The present studies show the burning of an extra 60 calories per day for the development of every last pound of a young muscle. When you tend to build up five pounds of young muscles, you’re about to burn 30 pounds of fat per year.
When you gain muscle, your resting metabolic rate (the number of calories your body burns off at rest) does go up. But, this increase is a lot less than the 50-100 calorie estimate.
In studies that have tracked alterations in muscle mass and metabolic process, it might seem that the metabolic rate of muscle is someplace in the region of 50-100 calories per pound.
Few similarly handled men who were taken for a survey, were reported with an increase in the metabolic rate around 263 calories per day. They also developed a fat free mass of 2.8 pounds in the first one week.
From week 8 to week 18, the adult males gained another 1.8 pounds of fat-free mass. This shows that muscle have such a big impact on metabolism.

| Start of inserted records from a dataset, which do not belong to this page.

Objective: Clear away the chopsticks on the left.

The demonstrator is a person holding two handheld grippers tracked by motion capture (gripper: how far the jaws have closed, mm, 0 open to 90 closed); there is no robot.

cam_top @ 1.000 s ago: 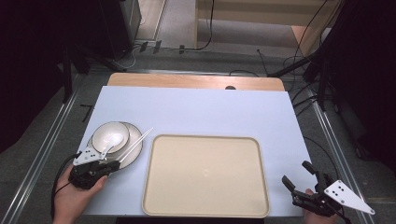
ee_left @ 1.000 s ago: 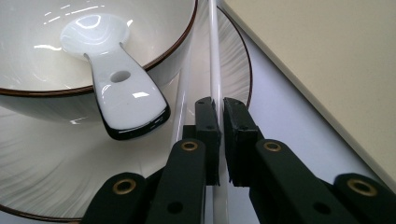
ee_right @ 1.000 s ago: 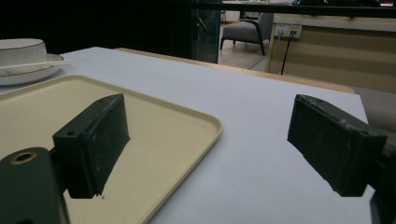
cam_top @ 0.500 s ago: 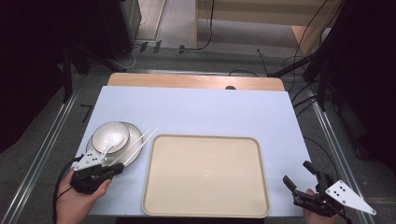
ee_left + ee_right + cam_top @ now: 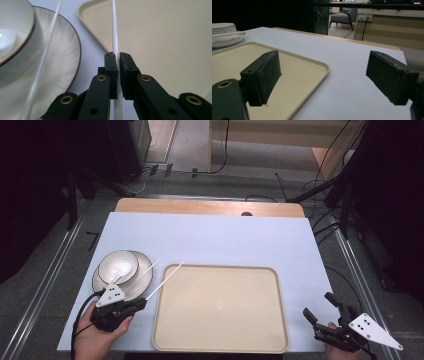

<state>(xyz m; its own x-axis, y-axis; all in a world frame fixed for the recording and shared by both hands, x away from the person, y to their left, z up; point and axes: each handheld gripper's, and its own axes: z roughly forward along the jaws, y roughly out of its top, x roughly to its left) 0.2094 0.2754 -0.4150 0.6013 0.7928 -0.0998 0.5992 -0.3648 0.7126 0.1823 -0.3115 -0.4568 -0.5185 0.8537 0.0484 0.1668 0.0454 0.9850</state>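
Surroundings: pale blue table (image 5: 225, 235) with wooden strip along far edge, cables and dark stands beyond it. Large beige tray (image 5: 220, 307) at near middle, nothing on its bed. Left of tray: one gold-rimmed plate (image 5: 145, 265) bearing one bowl (image 5: 118, 266); bowl interior seen empty from above. Chopsticks, count two, both white. First chopstick (image 5: 164, 281) clamped between jaws of left gripper (image 5: 137, 304), pads pressed tight on it near its thick end in left gripper view (image 5: 115, 37); stick angled up and away, tip over near-left corner of tray. Second chopstick (image 5: 145, 271) lying across plate rim just beside bowl, free of any grip, seen blurred at left of the left gripper view (image 5: 48, 50). Left gripper low over table at tray's near-left corner, close to plate edge, hand wrapped round its body. Right gripper (image 5: 327, 312) at table's near-right corner, well apart from tray contents; jaws spread wide, nothing between them, tray edge and bare table visible through gap in right gripper view (image 5: 322, 75). Nothing standing between left gripper and tray.
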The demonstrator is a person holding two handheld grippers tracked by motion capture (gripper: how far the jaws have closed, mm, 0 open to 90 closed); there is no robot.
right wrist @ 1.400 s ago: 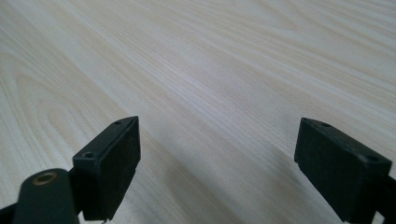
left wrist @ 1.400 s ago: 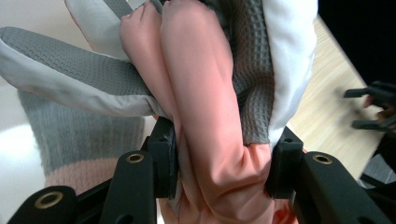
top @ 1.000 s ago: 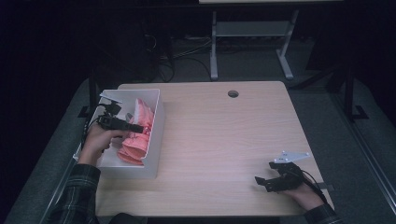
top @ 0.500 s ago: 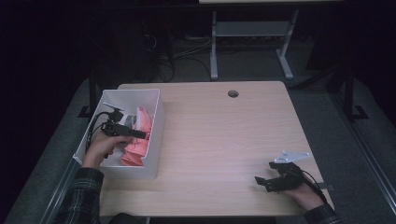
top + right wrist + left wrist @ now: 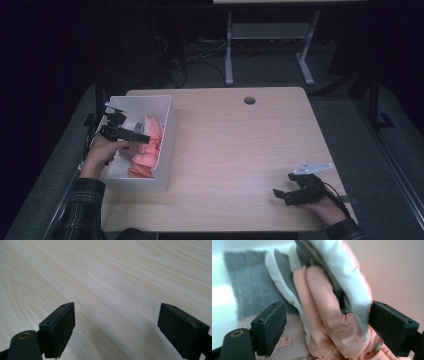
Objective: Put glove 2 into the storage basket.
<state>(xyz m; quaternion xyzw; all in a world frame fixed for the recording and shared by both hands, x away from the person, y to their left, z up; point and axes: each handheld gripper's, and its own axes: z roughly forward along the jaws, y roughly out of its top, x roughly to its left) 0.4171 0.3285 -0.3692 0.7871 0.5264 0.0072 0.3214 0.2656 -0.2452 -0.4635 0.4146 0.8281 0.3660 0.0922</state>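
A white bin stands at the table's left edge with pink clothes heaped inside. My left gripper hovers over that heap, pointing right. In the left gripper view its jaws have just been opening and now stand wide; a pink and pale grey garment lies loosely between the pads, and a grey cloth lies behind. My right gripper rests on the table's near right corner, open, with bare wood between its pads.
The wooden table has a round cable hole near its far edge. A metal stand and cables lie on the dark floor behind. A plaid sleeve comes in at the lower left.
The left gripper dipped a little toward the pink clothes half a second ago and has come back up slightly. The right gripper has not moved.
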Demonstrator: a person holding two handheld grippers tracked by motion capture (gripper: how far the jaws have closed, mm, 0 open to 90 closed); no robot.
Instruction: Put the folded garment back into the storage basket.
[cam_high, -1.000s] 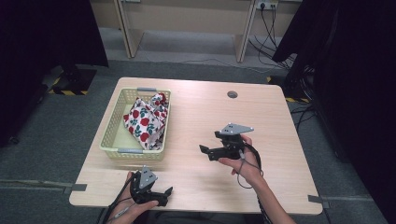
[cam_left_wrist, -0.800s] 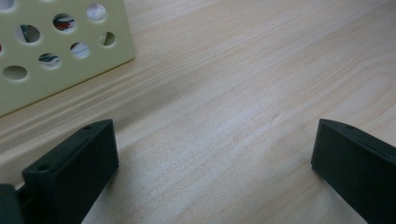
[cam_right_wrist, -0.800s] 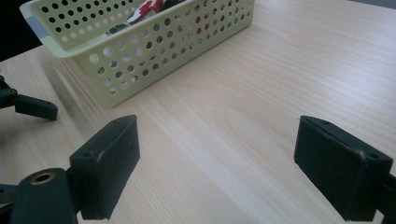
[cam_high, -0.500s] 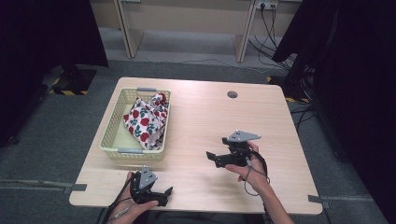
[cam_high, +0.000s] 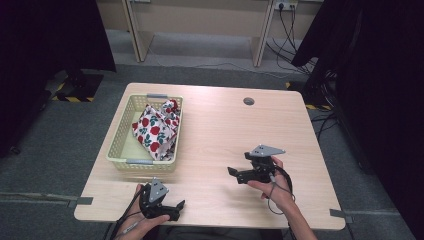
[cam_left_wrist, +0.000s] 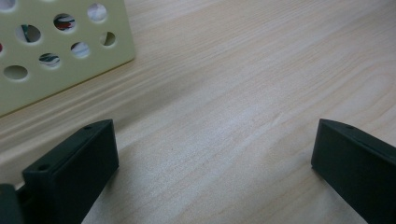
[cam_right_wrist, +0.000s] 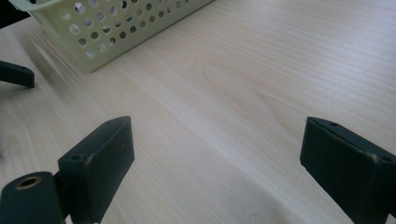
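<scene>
A pale yellow perforated basket (cam_high: 121, 150) stands on the left side of the wooden table (cam_high: 225, 125). A white cloth with a red flower print (cam_high: 155, 127) lies bunched inside it. My left gripper (cam_high: 176, 210) rests near the table's front edge, just in front of the basket, held by a hand. Its jaws stand wide apart over bare wood (cam_left_wrist: 212, 135), with the basket's wall (cam_left_wrist: 56, 70) at the upper left. My right gripper (cam_high: 235, 175) is held right of centre, pointing left, open with nothing between its jaws (cam_right_wrist: 215, 128). The basket (cam_right_wrist: 116, 28) shows farther off.
A small round cable hole (cam_high: 248, 101) sits near the table's far edge. The tip of the other gripper's jaw (cam_right_wrist: 16, 74) shows at the left in the right gripper view. Dark curtains and desk legs stand beyond the table.
My right gripper has drawn back toward the near edge and a little to the right. The left gripper, basket and cloth have not moved.
</scene>
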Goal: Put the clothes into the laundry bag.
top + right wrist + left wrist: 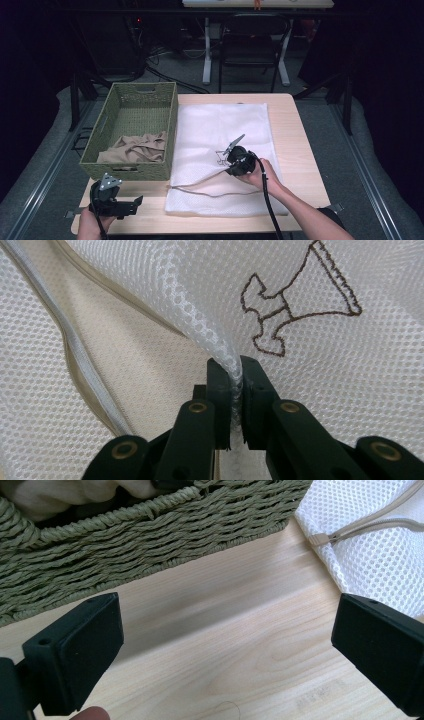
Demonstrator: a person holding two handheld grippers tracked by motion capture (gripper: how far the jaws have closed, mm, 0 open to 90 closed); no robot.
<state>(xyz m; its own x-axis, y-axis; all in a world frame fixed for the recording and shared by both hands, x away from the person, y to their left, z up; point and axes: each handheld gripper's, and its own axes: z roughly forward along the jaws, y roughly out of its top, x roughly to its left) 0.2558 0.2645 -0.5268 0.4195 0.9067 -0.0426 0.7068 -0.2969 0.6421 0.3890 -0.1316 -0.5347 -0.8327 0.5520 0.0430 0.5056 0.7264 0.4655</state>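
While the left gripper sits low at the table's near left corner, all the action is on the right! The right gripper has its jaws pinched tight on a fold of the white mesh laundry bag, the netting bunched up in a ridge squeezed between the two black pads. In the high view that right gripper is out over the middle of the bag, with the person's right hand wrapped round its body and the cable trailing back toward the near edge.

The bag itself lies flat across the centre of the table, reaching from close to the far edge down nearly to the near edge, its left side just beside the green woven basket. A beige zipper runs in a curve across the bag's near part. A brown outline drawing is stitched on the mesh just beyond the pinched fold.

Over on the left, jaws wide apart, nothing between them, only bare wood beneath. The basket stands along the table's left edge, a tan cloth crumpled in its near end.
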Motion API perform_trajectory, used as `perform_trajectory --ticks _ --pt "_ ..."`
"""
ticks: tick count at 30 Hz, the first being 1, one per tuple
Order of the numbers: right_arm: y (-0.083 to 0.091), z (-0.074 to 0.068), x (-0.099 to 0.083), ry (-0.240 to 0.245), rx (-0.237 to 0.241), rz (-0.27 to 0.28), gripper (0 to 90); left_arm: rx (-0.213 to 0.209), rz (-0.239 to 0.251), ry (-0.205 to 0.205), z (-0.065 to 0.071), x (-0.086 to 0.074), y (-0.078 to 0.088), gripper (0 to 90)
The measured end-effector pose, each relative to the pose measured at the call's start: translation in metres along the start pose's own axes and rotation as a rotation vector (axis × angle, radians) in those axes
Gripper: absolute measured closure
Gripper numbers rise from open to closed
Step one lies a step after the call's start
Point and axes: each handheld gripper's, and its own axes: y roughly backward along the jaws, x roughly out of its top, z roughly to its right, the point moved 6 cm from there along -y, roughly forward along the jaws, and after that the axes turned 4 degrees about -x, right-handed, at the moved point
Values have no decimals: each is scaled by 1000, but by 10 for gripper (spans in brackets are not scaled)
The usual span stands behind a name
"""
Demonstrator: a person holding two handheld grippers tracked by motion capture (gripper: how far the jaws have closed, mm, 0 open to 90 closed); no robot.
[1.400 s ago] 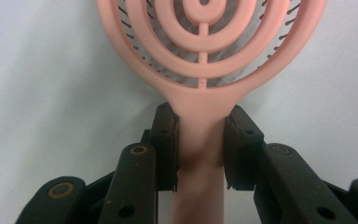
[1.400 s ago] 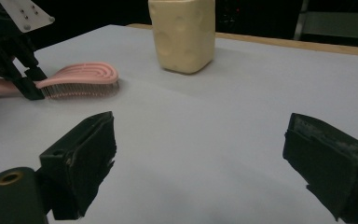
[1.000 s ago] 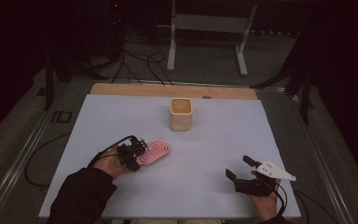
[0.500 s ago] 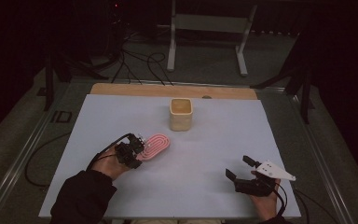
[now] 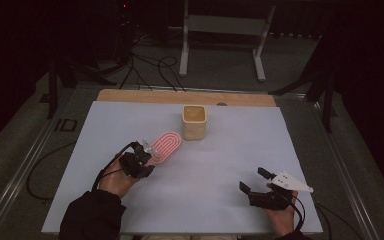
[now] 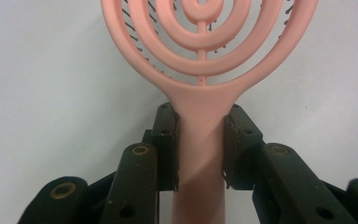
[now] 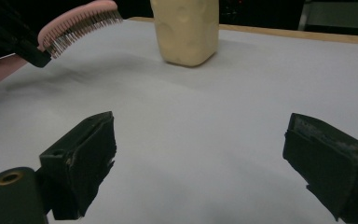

Dividing the increase in resting metabolic rate (60 calories) by the step-up in fat-free mass (2.9 pounds) gives us an estimate of 20.7 calories per pound.
The increase in the resting metabolism happened because of the extra growth of the muscles. But it may also be due to measurement error. Though the adult males under the study didn’t go in for exercise, they multiplied the metabolic rate by 31 calories.
It’s also said that the reason for this gain in the metabolic rates is not only the result of developing a fat free mass, but also the other mechanisms such as the activities of the sympathetic nervous system may be the reason.
We know that the abdomen fat is not a dead tissue since they produce leptin and cytokines. These secretions can affect your body’s metabolic process. There have been some estimates such as the metabolic rate of the fat is around 2 calories per day.
First Of All, with a properly designed belly fat loss program you’ll burn down more calories and more fat in the hours after exercise. Although the light-weight, high-repetition “toning” workouts most people do have only a minor impact on post-exercise metabolism.
Second, you must make sure that you drop off weight from the fats and not from the muscles, while doing resistance exercises along with dieting.